Terriers, by nature, have a certain amount of attitude: they do tend to push their envelope just a bit. This is part of what makes them terriers, and indeed a meek dog is likely to be marked down by a terrier judge at a show. But attitude does not equal viciousness, and ordinances such as Ottumwa's, I think, ignore the fact that any animal can become vicious if it is ill-treated, and this is is the fault, not of the dog, but of the dog's owner. I've known too many sweet-tempered Rottweilers to believe anything else.

Posted at 10:27 AM to Dyssynergy


I've owned a Pit Bull and saw no indication that he had a mean bone in his body. It -all- depends on how the dog is raised (as you said, this is is the fault, not of the dog, but of the dog's owner).

D'Artagnan was always a puppy at heart. He was raised with my daughter and never -ever- even attempted to bite anyone. If she fell on him while he was asleep, he'd simply lift his head to make sure that she was OK.

He -was- a bit boisterous and when he got that tail going, it felt like getting rapped on the shins with a broomstick. This is the closest he ever came to hurting anyone.

Posted by: Steve at 11:03 AM on 17 December 2003

Once upon a time the icon of canine viciousness was the English Bulldog.

But when I see a bulldog, I almost always see a friendly, ugly little mutt that just wants its belly scratched.

Remember the media fright, not too many decades past, about Doberman pinschers?
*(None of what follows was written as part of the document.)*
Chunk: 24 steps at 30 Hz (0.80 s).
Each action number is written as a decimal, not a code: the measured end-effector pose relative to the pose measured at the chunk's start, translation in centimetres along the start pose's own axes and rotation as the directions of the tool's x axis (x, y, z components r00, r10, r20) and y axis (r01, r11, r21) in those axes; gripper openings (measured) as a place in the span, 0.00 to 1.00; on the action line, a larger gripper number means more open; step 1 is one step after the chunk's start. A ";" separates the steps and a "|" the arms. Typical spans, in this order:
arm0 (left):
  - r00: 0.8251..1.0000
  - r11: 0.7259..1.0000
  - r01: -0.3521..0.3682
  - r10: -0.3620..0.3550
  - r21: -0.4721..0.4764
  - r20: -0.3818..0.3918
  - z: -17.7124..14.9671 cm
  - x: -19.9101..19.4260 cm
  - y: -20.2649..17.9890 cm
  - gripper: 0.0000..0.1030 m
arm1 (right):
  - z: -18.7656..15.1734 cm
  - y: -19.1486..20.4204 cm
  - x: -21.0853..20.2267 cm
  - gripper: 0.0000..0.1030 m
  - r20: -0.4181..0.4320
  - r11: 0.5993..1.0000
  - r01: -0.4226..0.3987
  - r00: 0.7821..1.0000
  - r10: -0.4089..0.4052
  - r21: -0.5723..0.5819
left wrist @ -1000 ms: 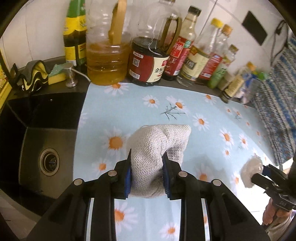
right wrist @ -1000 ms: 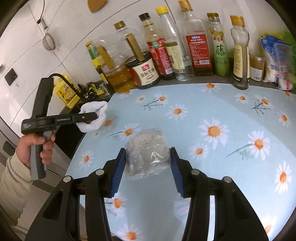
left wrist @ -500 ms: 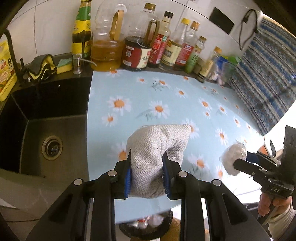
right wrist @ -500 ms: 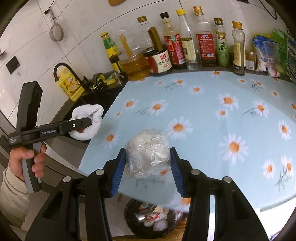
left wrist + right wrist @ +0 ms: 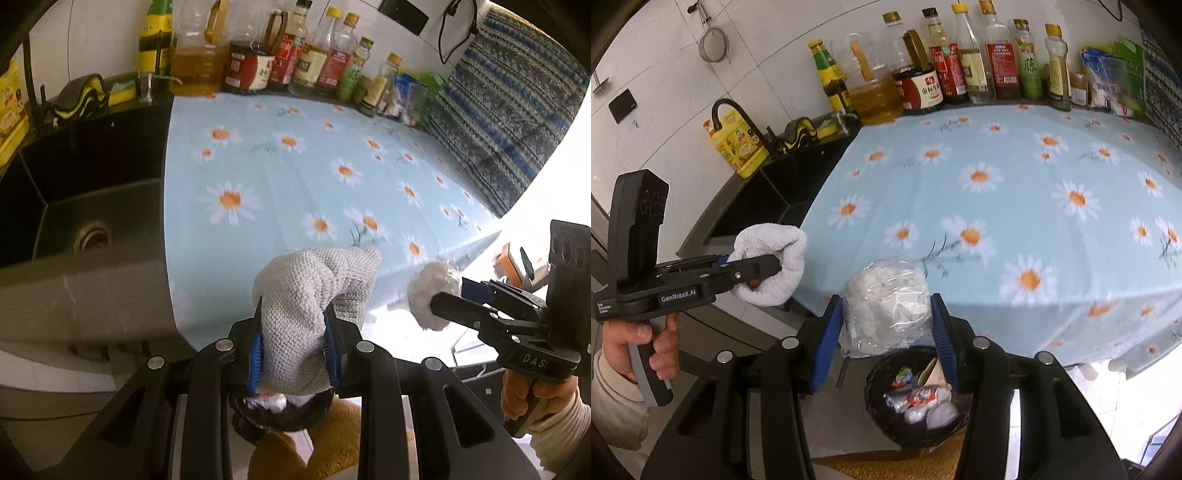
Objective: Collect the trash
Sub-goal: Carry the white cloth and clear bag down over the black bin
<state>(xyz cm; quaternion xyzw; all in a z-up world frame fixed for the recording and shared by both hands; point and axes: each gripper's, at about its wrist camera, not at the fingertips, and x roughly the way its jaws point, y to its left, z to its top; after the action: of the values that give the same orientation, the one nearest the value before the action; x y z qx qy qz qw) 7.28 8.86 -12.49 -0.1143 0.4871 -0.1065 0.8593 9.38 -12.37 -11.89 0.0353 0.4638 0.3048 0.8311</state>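
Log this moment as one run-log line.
left gripper: grips knitted cloth | right gripper: grips plastic-wrapped wad | both above trash bin
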 end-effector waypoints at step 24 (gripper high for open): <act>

Even the pit bull madness is out of date -- Rottweilers have taken the center stage since then, and I'm betting something else will move in fairly soon.

Maybe at long last the wiener dog will be exposed for the monster it is.

Posted by: McGehee at 12:43 PM on 17 December 2003

Someone really needs to "out" the Chihuahua for the vicious animal IT is.

A tagline from the BBS days comes to mind: Chihuahua - Pit Bull Hamster from Hell.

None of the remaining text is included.